Commentary: Give Medicare A Strong Dose Of Managed Care

When Virginia A. Marhefka retired from Digital Equipment Corp. in 1992, she took a step stunning to Washington's lobbyists for the elderly: She dropped her traditional health insurance and joined a health maintenance organization. "I knew eventually I would need the kind of services I get from an HMO," explains Marhefka, who's a former software buyer in Clinton, Mass.

Her HMO, Fallon Community Health Plan, pays for preventive checkups, blood-pressure medicines, and a dietician to help her control her diabetes. Therefore, when she turned 65 in November, Marhefka refused to even consider abandoning Fallon for the standard Medicare insurance package, which wouldn't cover all those extra services she needed.

LOST LOVE. Mrs. Marhefka, please drop a line to Washington. For the capital's health and budget experts, it's an article of faith that seniors so love Medicare they wouldn't tolerate the slightest change. So, while Medicare's trust fund is going broke, politicians talk timidly about squeezing nickel-and-dime savings from doctors' and hospitals' fees. That approach would barely dent Medicare's soaring costs, let alone offer hope of controlling the federal budget.

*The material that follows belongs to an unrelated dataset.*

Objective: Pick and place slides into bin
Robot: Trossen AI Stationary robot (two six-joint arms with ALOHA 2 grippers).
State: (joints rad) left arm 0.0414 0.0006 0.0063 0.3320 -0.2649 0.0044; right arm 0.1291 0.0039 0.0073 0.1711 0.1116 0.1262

Instead of tinkering, Congress should overhaul Medicare--now. Its models should be the Federal Employees Health Benefits Program and the pioneering benefit schemes of such companies as Digital and Xerox Corp. Congress should replace Medicare with a system of vouchers that seniors could use to choose any health plan that meets federal standards for quality and service. Most likely to prevail under such an approach would be managed-care systems, which provide more services for less money than does traditional Medicare.

Managed care's ability to limit health spending is constantly improving. In 1994, private companies saw their health-benefit costs per employee fall by 1.1%--the first drop in two decades, according to benefits consultants A. Foster Higgins & Co. Some of the savings came from a dramatic rise in managed-care enrollment. But leading HMOs also are rooting out inefficient treatments and promoting preventive medical practices that promise to keep costs on a slow track in the future.

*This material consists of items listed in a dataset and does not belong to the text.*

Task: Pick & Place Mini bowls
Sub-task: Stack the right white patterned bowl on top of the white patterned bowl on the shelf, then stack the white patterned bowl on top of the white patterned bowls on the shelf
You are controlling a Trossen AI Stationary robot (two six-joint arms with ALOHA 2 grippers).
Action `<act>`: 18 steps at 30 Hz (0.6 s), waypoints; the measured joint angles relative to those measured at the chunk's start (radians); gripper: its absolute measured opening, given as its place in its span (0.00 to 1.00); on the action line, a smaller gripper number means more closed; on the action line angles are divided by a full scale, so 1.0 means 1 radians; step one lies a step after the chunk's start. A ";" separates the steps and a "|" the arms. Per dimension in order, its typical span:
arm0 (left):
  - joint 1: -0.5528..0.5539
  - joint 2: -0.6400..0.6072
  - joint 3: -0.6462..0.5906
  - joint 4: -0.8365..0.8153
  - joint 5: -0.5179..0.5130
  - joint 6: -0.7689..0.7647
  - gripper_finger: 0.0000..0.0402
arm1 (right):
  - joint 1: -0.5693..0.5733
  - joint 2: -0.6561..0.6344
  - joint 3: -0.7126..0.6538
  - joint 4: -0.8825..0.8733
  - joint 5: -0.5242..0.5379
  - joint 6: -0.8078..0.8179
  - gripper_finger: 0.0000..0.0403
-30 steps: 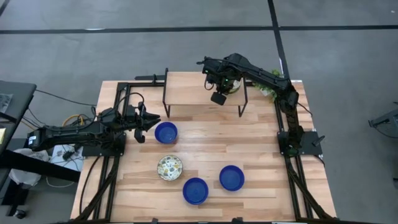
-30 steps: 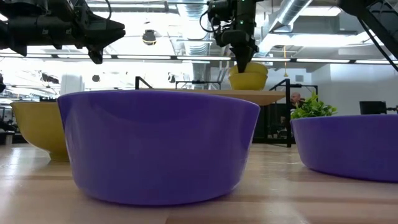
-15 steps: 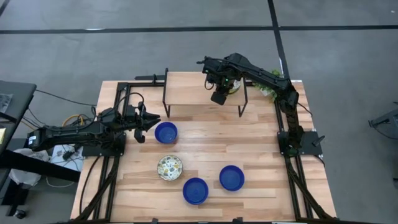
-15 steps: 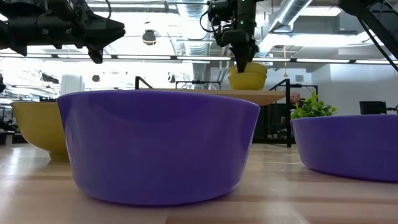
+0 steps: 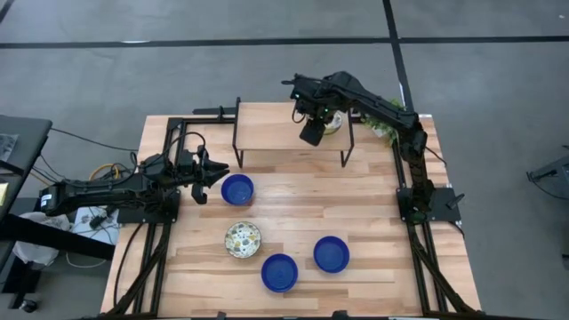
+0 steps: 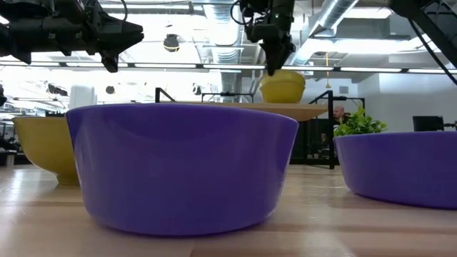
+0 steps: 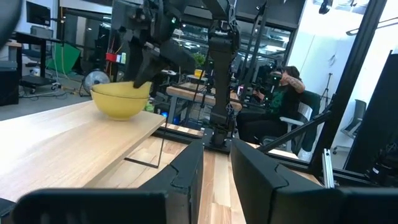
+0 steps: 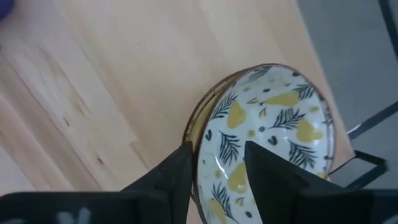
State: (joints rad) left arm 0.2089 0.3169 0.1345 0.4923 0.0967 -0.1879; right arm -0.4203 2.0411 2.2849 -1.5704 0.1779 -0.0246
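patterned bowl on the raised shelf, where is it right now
In the high view the patterned bowl sits at the right end of the raised wooden shelf at the table's far side, directly under the right pincer, near the green plant.

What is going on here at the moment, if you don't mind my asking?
The robot is moving mini bowls. The right gripper hangs open just above a patterned bowl that sits on the raised wooden shelf at the back of the table; it holds nothing. The left gripper hovers open beside a blue bowl. On the table in front lie another patterned bowl and two more blue bowls.
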 joint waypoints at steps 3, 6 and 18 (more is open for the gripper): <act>0.000 0.000 0.000 0.000 0.000 0.000 0.20 | 0.000 0.000 0.020 0.000 0.005 0.000 0.32; 0.000 0.000 0.000 0.000 0.000 0.000 0.20 | 0.000 0.000 0.043 0.000 0.005 0.000 0.31; 0.000 0.000 0.000 0.003 -0.008 0.089 0.20 | 0.012 -0.015 0.067 -0.001 0.038 0.007 0.17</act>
State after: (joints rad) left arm 0.2092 0.3172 0.1345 0.4958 0.0891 -0.0991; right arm -0.4080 2.0258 2.3524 -1.5711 0.2161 -0.0177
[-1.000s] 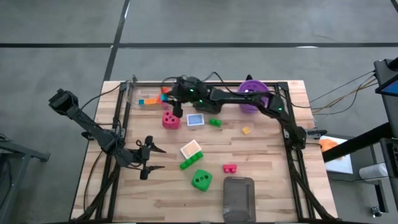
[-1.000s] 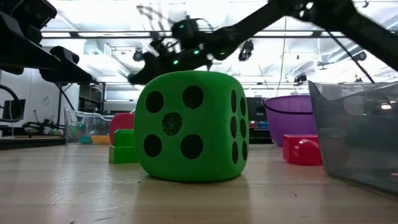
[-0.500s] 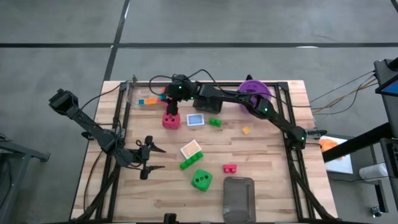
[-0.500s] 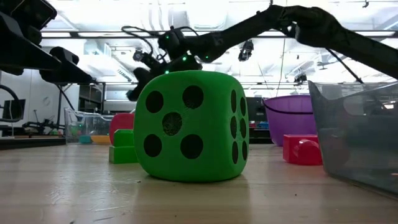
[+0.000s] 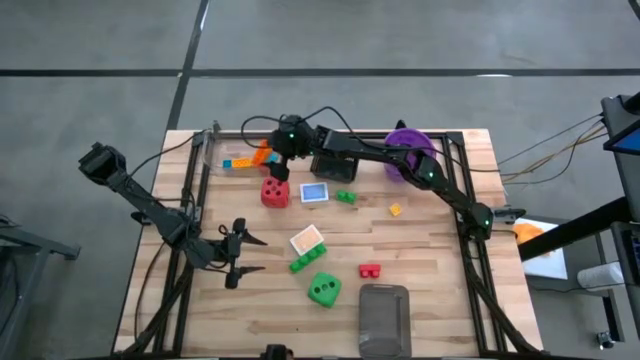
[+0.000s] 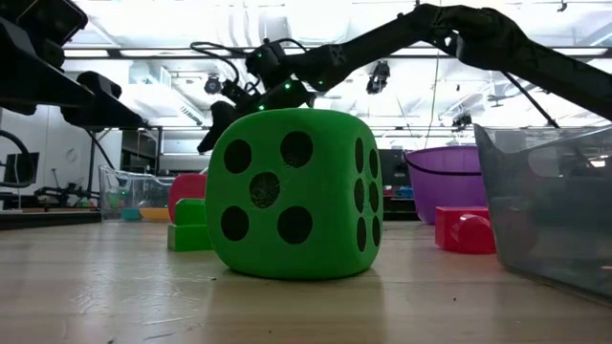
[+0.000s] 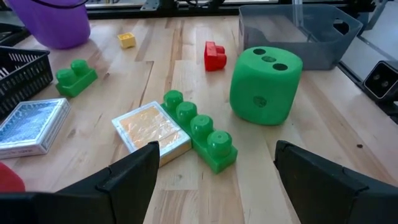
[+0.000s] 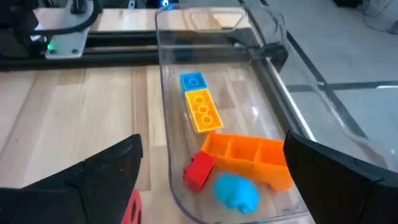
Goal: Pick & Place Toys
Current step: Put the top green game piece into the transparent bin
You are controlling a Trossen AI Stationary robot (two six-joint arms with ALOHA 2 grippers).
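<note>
Sorted bricks, among them an orange brick (image 8: 249, 155), lie in the clear tray (image 8: 168, 93) at the surface's (image 5: 430, 290) eleven o'clock; the right gripper (image 5: 280, 172) hangs wide and empty beside it, above the red die (image 5: 275, 192); the left gripper (image 5: 243, 253), wide, waits at eight o'clock, facing a green die (image 7: 264, 84).

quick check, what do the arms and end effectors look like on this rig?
Both arms are dark, slim, jointed links. The right arm carries looping black cables and a small green light near its wrist. The left end effector has two thin dark fingers. In the wrist views the fingers are broad, matte black wedges, as on the right end effector.
</note>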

No insurer is riper for such changes than Medicare. Its benefits package--state-of-the-art for 1965--"promotes blank-check medicine," suggests economist Linda A. Bergthold of the health consulting firm Lewin-VHI Inc. Under Medicare, it's easier to collect for a stay in the hospital than for services that would prevent hospitalization. The Medicare plan lacks such basics as prescription-drug coverage and a cap on out-of-pocket costs.

Medicare's own attempts to promote HMOs haven't made managed care widely available or attractive: Only 9% of Medicare's 33 million enrollees are in HMOs, and more innovative preferred-provider plans are available only as an experiment in 15 states. And under Medicare's pricing system, the bulk of managed-care savings go to the HMO--not to the government.

PLAY OR PAY. Medicare vouchers would offer seniors a clear choice: If they want expensive, uncoordinated fee-for-service medicine, they can simply pay the price. Most beneficiaries would probably decide to give cheaper managed-care plans a try. That could cut Medicare's double-digit spending growth rates in half, says economist J.D. Kleinke of the Baltimore-based health-researcher HCIA Inc.--trimming at least $250 billion off the $1.9 trillion Medicare bill between now and 2002.

Are America's politicians up to such an overhaul? "We are going to rethink Medicare from the ground up," House Speaker Newt Gingrich told the American Hospital Assn. on Jan. 30. However, Gingrich's lieutenants are focusing on minimal changes in premiums and benefits. If the Republicans want to achieve real savings--and to improve the health care that the elderly receive--they should be as bold as Virginia Marhefka and throw out an obsolete and out-of-control system.